## Task instructions
Return all the data verbatim but without images.

(Information shown begins)

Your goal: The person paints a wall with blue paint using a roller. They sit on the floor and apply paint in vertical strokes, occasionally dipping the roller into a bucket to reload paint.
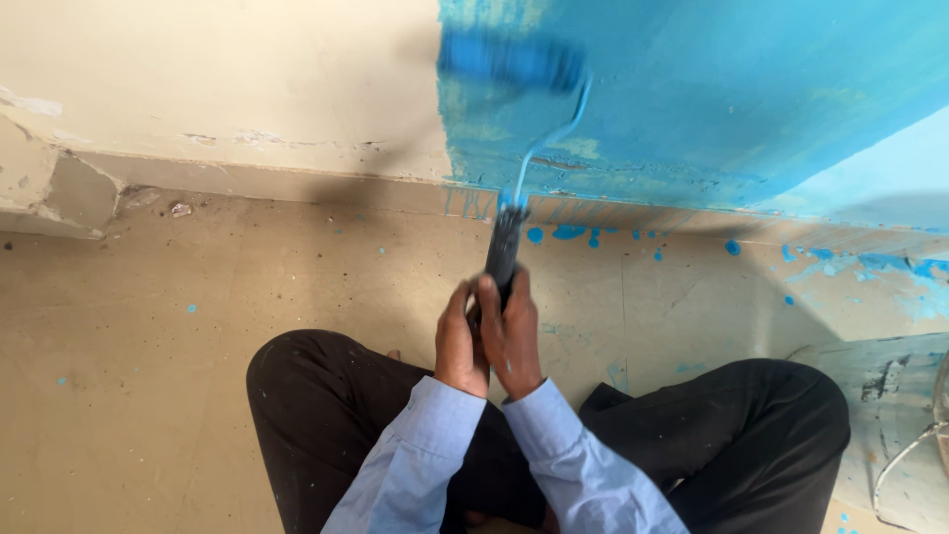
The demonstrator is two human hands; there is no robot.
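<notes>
Knees in dark trousers are seen at the bottom of the frame, folded apart on the floor, with light blue sleeves running up between them toward the centre.

Both hands are closed around the dark handle of a paint roller. The left hand is wrapped on the lower left side of the grip; the right hand is pressed against it from the right, fingers curled over the handle. The two hands are touching each other, at about the same height.

From the grip, the tool's long axis runs straight up the frame, away from the body. A thin bent wire arm rises from the handle and hooks to the right end of the roller sleeve, which lies crosswise, blurred, at upper centre, against the wall.

The roller sleeve sits at the left edge of the blue painted area; bare cream wall lies to its left. Nothing stands between hands and wall.

Blue drips are scattered on the tan floor below the wall's foot. Chipped plaster is noted at upper left. A paint-stained sheet and a wire loop lie at lower right, well apart from the hands.
</notes>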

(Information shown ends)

## Answer for the task
Your goal: The person paints a wall with blue paint using a roller. They sit on the floor and apply paint in vertical strokes, occasionally dipping the roller into a bucket to reload paint.
The demonstrator is two human hands; there is no robot.
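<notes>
Knees in dark trousers are seen at the bottom of the frame, folded apart on the floor, with light blue sleeves running up between them toward the centre.

Both hands are closed around the dark handle of a paint roller. The left hand is wrapped on the lower left side of the grip; the right hand is pressed against it from the right, fingers curled over the handle. The two hands are touching each other, at about the same height.

From the grip, the tool's long axis runs straight up the frame, away from the body. A thin bent wire arm rises from the handle and hooks to the right end of the roller sleeve, which lies crosswise, blurred, at upper centre, against the wall.

The roller sleeve sits at the left edge of the blue painted area; bare cream wall lies to its left. Nothing stands between hands and wall.

Blue drips are scattered on the tan floor below the wall's foot. Chipped plaster is noted at upper left. A paint-stained sheet and a wire loop lie at lower right, well apart from the hands.
</notes>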

This completes the response to the exercise.